Explotando el ensayo de Rajiv Chandrasekaran Vida imperial en la Ciudad Esmeralda: Dentro de la zona verde de Bagdad para recrear convincentemente lo confuso de la situación y los errores de los invasores, Green Zone se ubica en la Irak ocupada por Estados Unidos en marzo de 2003, y relata cómo un oficial norteamericano (Damon) se empeña en descubrir las manipulaciones de los informes de inteligencia y las simples mentiras con que su gobierno justificó la intervención militar.
No termina uno de entender por qué recurre Green Zone a la ficción para denunciar hechos que docenas de análisis políticos y periodísticos han dejado en evidencia hace tiempo, que no tienen por tanto nada de secretos que tenga mérito desvelar, y sobre los que no se deposita una mirada enriquecedora ni a nivel sociológico ni existencial que subsane el pequeño detalle de no haberse atrevido a gestionar datos y personas reales.
Pero, ya puestos a apostar por la ficción, no parece que Brian Helgeland fuese el guionista más adecuado para articularla con un mínimo de respeto por la realidad. Entre sus créditos figuran títulos tan deudores de la invención pura y dura como L.A. Confidential (1997), Payback (1999), Destino de Caballero (2001), Mystic River (2003), El Fuego de la Venganza (2004) y Asalto al tren Pelham 123 (2009).

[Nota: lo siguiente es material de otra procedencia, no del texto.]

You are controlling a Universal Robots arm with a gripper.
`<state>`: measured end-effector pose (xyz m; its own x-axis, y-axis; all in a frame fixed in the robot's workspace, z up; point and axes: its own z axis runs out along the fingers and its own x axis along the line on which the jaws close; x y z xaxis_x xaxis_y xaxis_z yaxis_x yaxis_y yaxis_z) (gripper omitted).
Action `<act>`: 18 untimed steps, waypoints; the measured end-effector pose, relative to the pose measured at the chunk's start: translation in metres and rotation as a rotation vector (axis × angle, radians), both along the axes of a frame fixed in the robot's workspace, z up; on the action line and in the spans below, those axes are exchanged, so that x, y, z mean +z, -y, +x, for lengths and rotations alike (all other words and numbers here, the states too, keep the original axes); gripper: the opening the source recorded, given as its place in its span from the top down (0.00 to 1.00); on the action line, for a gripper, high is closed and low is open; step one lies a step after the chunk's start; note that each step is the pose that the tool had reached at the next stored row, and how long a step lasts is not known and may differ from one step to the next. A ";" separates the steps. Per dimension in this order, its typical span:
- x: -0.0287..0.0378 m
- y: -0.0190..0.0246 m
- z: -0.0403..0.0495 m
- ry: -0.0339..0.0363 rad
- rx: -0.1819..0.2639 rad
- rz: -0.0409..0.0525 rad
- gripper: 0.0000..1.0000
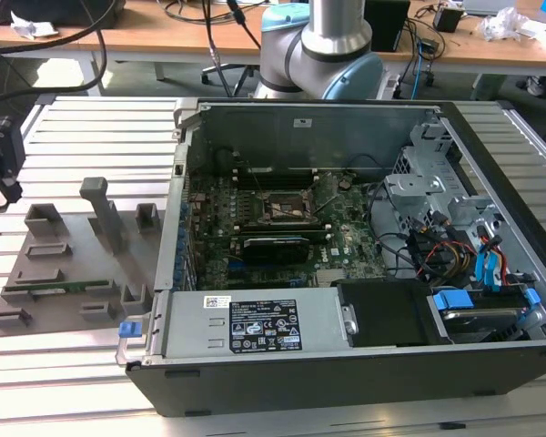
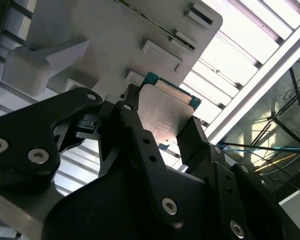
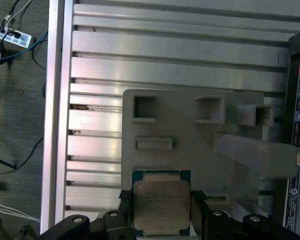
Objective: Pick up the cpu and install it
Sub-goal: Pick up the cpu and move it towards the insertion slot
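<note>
The cpu (image 3: pixel 161 202), a flat square chip with a silver-grey top plate and a green rim, is held between my gripper's (image 3: pixel 161 212) two black fingers (image 3: pixel 197 207), which press on its opposite edges. In the second wrist view the cpu (image 2: pixel 166 112) stands edge-up between the fingers (image 2: pixel 131 115), lifted off the grey holder plate (image 2: pixel 115 35) behind it. In the exterior view my gripper (image 1: pixel 2 177) hangs at the far left, above the slatted table and left of the holder plate (image 1: pixel 59 264). The dark socket (image 1: pixel 289 208) lies open on the motherboard, far from the gripper.
The open computer case (image 1: pixel 346 364) fills the middle and the exterior view's right, with a power supply (image 1: pixel 255 325) at its front wall and drive bays and cables (image 1: pixel 464 246). An upright post (image 1: pixel 100 214) rises from the holder plate. The robot's base (image 1: pixel 318 50) stands behind the case.
</note>
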<state>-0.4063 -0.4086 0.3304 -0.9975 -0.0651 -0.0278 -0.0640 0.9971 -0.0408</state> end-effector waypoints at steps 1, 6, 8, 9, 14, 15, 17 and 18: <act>0.0021 0.0000 0.0000 0.0000 0.000 0.0000 0.45; 0.0115 0.0000 0.0000 0.0000 0.000 0.0000 0.45; 0.0165 0.0000 0.0000 0.0000 0.000 0.0000 0.45; 0.0182 0.0000 0.0000 0.0000 0.000 0.0000 0.45; 0.0269 0.0000 0.0000 0.0000 0.000 0.0285 0.45; 0.0286 -0.0001 0.0000 -0.0001 0.000 0.0364 0.45; 0.0367 -0.0008 0.0000 0.0000 0.000 0.0535 0.45; 0.0459 -0.0011 0.0000 0.0000 0.000 0.0535 0.45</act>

En Green Zone, Helgeland sigue la misma línea e individualiza hasta extremos casi ridículos la acción en el personaje encarnado por Damon, que va saltando sin normas —y como no, frenéticamente, cual Jason Bourne en uniforme— del político venal a la periodista cómplice, del confidente en busca y captura al agente de la CIA con escrúpulos… la investigación no es más que un tira y afloja con la obviedad, y la realización de Paul Greengrass funciona a modo de cortina de humo nada eficaz.
Cuando termina Green Zone, no sabemos si hemos visto un thriller crítico; una visión de la Irak de 2003 bajo la excusa del escapismo; una misión del Call of Duty; o una revisión a la moda de aquellos best-sellers literarios y cinematográficos protagonizados por Jack Ryan, en los que la actualidad no era sino un marco oportunista para entretener al espectador.

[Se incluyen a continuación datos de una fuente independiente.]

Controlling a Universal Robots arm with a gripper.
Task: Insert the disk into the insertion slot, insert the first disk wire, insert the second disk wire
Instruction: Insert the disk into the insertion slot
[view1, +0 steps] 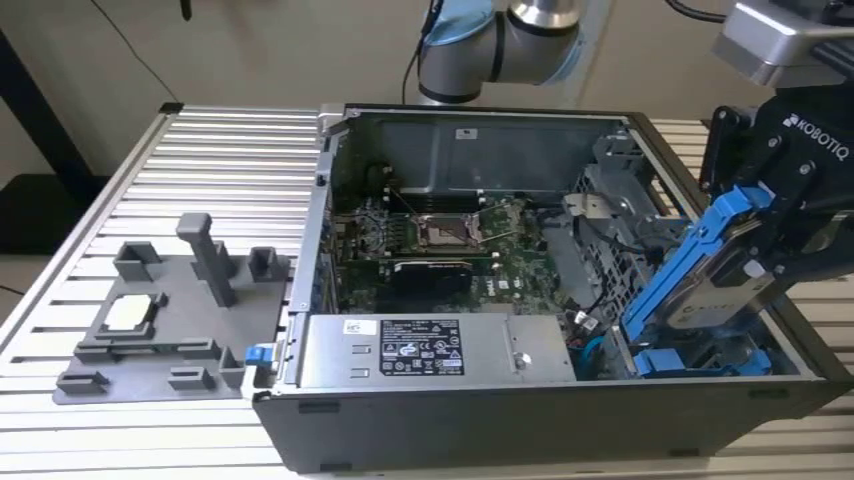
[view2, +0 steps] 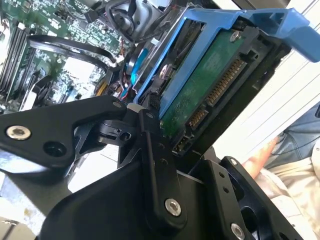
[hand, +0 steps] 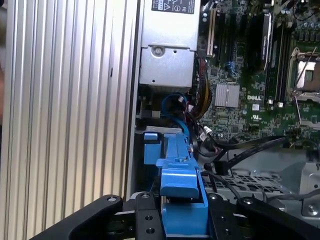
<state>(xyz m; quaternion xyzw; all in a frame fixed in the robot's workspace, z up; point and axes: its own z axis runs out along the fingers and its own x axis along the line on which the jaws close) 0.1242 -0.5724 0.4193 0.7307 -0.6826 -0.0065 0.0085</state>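
Exterior view: my fingers (view1: 790, 238) are clamped on the disk (view1: 727, 285). It is steeply tilted, its long axis slanting down toward the insertion slot (view1: 621, 345) just below its lower end.

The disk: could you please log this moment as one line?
gripper: shut on disk | disk: tilted, above open computer case, exterior view's right | status: disk not inserted

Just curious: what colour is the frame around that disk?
Bright blue frame on the disk, best in exterior view.
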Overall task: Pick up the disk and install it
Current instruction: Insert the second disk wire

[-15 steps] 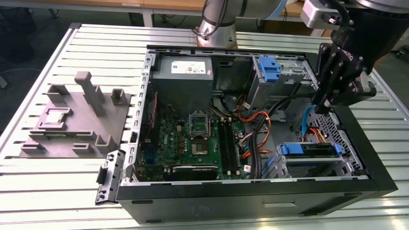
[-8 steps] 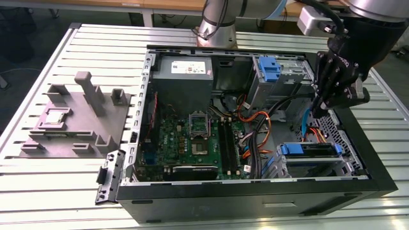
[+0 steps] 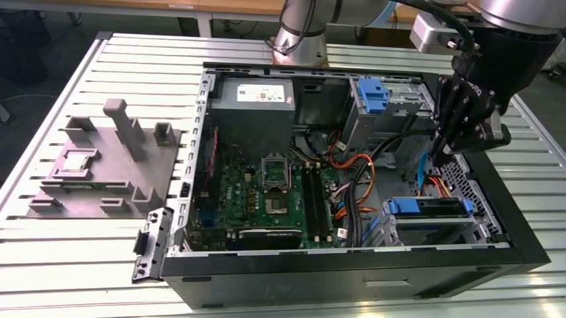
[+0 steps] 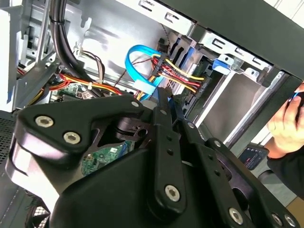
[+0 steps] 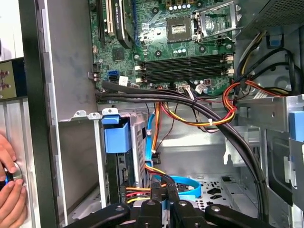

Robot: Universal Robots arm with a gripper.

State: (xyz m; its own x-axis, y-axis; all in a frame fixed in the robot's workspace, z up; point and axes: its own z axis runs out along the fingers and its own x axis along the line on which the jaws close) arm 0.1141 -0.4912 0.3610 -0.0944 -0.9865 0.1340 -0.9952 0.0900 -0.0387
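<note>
The disk (image 3: 431, 207) lies in the drive cage (image 3: 442, 232) at the case's front corner, on the exterior view's right. Its blue carrier frame shows round a dark top, and its label is hidden. In the first wrist view the disk (image 5: 117, 142) stands edge-on in the bay behind its blue frame end. My black gripper (image 3: 439, 156) hangs over the case above and behind the cage, apart from the disk. In both wrist views its fingers (image 4: 162, 109) are drawn together, and I see nothing held in the gripper (image 5: 165, 207). A blue data cable (image 4: 137, 57) and the power wires run just beyond the fingertips.
The open computer case (image 3: 354, 271) lies on a slatted table, with the motherboard (image 3: 265, 192), the grey power-supply box (image 3: 252, 99) and an upright blue latch (image 3: 375, 96) inside. A grey fixture (image 3: 106, 165) sits to the exterior view's left. A person's hand (image 5: 9, 180) rests outside the case wall.
</note>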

Lo único cierto es la impresión de simpleza y deshonestidad que transpira el conjunto por debajo de su ingeniería creativa, que pone a Paul Greengrass contra las cuerdas de su propio estilo; ligado habitualmente a la inmediatez, la fisicidad, lo heterodoxo, y que lleva tres títulos demostrando ser todo lo contrario: un ejercicio de cálculo y cinismo que, en el caso de Green Zone y debido a los temas históricos que se abordan, roza la irresponsabilidad más absoluta en su planteamiento de una cierta realidad imaginaria.